EXERCISE DESCRIPTION. Repeat the data that follows verbatim. Images are not part of the copy.

INFORMATION SUPPLIED.

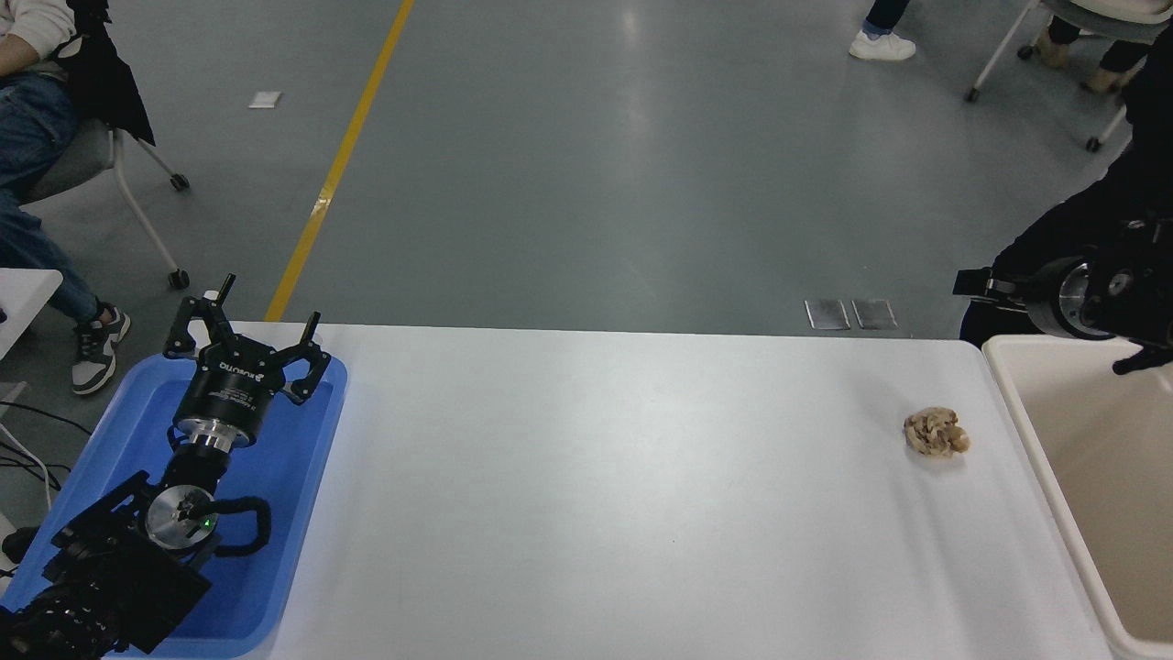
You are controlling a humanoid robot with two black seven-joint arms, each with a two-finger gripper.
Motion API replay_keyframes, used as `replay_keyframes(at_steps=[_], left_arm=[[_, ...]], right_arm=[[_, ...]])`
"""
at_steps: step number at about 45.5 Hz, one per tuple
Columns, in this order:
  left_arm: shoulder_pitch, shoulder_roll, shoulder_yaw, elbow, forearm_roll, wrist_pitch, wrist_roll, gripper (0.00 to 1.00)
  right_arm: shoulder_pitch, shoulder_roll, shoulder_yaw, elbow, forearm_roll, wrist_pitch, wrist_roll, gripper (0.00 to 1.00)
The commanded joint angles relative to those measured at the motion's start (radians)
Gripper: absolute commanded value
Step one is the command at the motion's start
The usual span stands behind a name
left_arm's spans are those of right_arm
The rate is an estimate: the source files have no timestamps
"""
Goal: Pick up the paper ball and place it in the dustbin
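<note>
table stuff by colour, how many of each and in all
tan: 1, crumpled tan paper ball
cream-white: 1, large rectangular plastic dustbin at the table's right end
blue: 1, shallow plastic tray under the parked left tool
total: 3

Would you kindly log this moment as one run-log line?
paper ball: on table, beside dustbin | right gripper: above table's far corner, ungrasped | left gripper: parked open over blue tray

Open table [596,477] around paper ball [936,433]
</note>
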Motion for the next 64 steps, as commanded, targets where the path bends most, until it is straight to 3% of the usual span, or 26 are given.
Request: replay_keyframes(at_steps=[1, 15, 64], left_arm=[[0.0, 0.0, 0.0, 0.0, 0.0, 0.0, 0.0, 1.0], [0.0, 0.0, 0.0, 0.0, 0.0, 0.0, 0.0, 1.0], [0.0, 0.0, 0.0, 0.0, 0.0, 0.0, 0.0, 1.0]], right_arm=[[-0.177, 0.073, 0.065, -0.12, -0.001, -0.132, 0.0, 1.0], [-0.296, 0.168, 0.107, -0.212, -0.001, -0.192, 0.0, 1.0], [-0.474, 0.26, 0.111, -0.37, -0.002, -0.235, 0.002, 1.0]])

ANSWER.
You are controlling a humanoid robot with two black seven-joint arms, each with a two-finger gripper.
Motion API replay_keyframes, used as `replay_keyframes(at_steps=[_], left_arm=[[_, ...]], right_arm=[[_, ...]])`
"""
at_steps: step number at about 45.5 Hz, one per tuple
Columns, in this order:
  left_arm: shoulder_pitch, shoulder_roll, shoulder_yaw, elbow, forearm_roll, wrist_pitch, wrist_roll, gripper (0.00 to 1.00)
  right_arm: shoulder_pitch, shoulder_roll, shoulder_yaw, elbow, forearm_roll, wrist_pitch, wrist_roll, gripper (0.00 to 1.00)
The commanded joint angles relative to those measured at the motion's start (radians)
Gripper: absolute commanded value
Step one is the command at the motion's start
The usual span stands behind a name
left_arm's spans are those of right_arm
The rate is an estimate: the source files have no timestamps
"""
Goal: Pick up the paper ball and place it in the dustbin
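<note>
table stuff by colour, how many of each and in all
tan: 1, crumpled tan paper ball
cream-white: 1, large rectangular plastic dustbin at the table's right end
blue: 1, shallow plastic tray under the parked left tool
total: 3

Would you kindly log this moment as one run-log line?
paper ball: on table, beside dustbin | right gripper: above table's far corner, ungrasped | left gripper: parked open over blue tray

Open table [596,477] around paper ball [936,433]
</note>
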Motion for the next 64 steps, as commanded, targets where the path bends most, until it is straight to 3% of the usual span, or 26 are given.
Request: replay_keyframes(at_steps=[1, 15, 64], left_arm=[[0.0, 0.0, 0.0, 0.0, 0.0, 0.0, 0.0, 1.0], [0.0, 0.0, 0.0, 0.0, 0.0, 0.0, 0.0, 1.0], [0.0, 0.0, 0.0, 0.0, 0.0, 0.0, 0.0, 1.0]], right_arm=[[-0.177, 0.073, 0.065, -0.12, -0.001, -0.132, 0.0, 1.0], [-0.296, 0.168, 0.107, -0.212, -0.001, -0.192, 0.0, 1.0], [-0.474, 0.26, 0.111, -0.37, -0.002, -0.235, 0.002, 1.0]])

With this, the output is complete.